Exercise goal →
With all images left out, restate the records below exactly as written.
------
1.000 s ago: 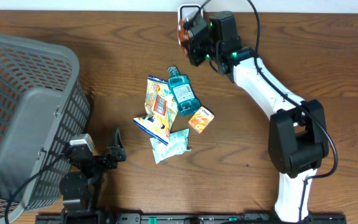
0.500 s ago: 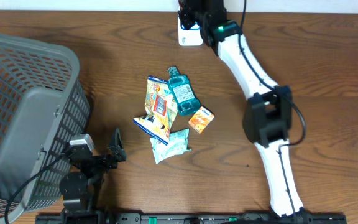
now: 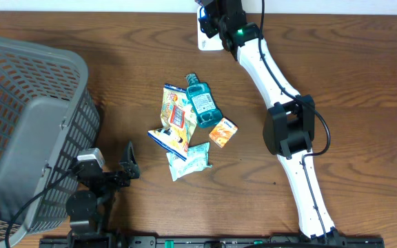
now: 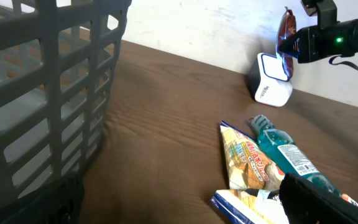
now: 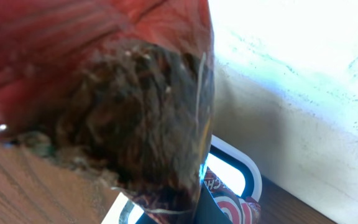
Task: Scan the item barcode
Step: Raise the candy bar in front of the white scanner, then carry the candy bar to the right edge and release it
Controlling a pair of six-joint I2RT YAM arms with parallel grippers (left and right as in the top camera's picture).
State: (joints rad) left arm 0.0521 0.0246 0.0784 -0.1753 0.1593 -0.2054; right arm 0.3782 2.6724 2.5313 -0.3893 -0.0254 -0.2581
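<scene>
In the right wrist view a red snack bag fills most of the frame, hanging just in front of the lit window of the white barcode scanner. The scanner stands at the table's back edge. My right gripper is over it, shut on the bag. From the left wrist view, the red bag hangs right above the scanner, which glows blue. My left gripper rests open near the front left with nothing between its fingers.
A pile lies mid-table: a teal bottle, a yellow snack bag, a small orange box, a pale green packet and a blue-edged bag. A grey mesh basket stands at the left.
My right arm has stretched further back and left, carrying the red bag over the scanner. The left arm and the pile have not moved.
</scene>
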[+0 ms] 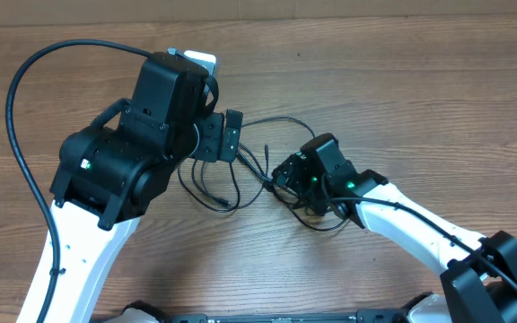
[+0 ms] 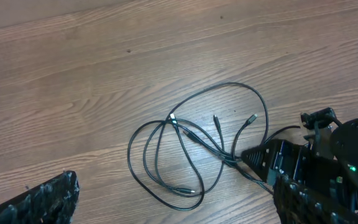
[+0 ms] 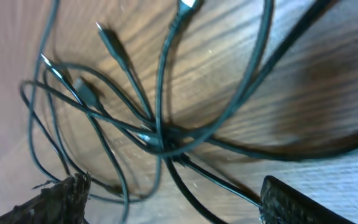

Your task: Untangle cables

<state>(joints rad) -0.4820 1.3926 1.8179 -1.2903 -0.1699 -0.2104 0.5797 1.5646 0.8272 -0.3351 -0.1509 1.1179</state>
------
Exercise solution →
1.000 s ago: 
0.500 s ago: 
now: 
now: 
now: 
Task: Scan the item barcode
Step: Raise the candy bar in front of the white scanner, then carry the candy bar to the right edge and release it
Controlling a pair of six-joint I2RT YAM arms with parallel grippers (left and right as in the top camera's picture).
State: (joints rad) left arm 0.0521 0.0246 0.0784 -0.1753 0.1593 -0.2054; right arm 0.3782 2.6724 2.5313 -0.3893 -0.0254 -0.2581
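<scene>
In the right wrist view a red snack bag fills most of the frame, hanging just in front of the lit window of the white barcode scanner. The scanner stands at the table's back edge. My right gripper is over it, shut on the bag. From the left wrist view, the red bag hangs right above the scanner, which glows blue. My left gripper rests open near the front left with nothing between its fingers.
A pile lies mid-table: a teal bottle, a yellow snack bag, a small orange box, a pale green packet and a blue-edged bag. A grey mesh basket stands at the left.
My right arm has stretched further back and left, carrying the red bag over the scanner. The left arm and the pile have not moved.
</scene>
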[+0 ms] 
[+0 ms] 
[+0 ms] 

Your task: Untangle cables

<state>(joints rad) -0.4820 1.3926 1.8179 -1.2903 -0.1699 -0.2104 0.5797 1.5646 0.8272 -0.3351 -0.1509 1.1179</state>

This finishes the exercise.